*** Block opens ***
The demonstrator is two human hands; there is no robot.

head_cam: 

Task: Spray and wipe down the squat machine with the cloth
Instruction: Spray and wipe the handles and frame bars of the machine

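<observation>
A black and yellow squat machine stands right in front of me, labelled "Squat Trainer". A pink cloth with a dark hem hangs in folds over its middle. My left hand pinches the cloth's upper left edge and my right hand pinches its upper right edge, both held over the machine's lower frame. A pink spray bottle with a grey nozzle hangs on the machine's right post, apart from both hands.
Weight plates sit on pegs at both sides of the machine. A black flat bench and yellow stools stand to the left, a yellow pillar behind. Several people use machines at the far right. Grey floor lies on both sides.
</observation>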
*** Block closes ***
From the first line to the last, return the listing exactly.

The demonstrator is two human hands; there is no robot.

head_cam: 

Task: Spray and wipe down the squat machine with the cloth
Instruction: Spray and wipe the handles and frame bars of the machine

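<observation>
A black and yellow squat machine stands right in front of me, labelled "Squat Trainer". A pink cloth with a dark hem hangs in folds over its middle. My left hand pinches the cloth's upper left edge and my right hand pinches its upper right edge, both held over the machine's lower frame. A pink spray bottle with a grey nozzle hangs on the machine's right post, apart from both hands.
Weight plates sit on pegs at both sides of the machine. A black flat bench and yellow stools stand to the left, a yellow pillar behind. Several people use machines at the far right. Grey floor lies on both sides.
</observation>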

There is nothing else to the answer.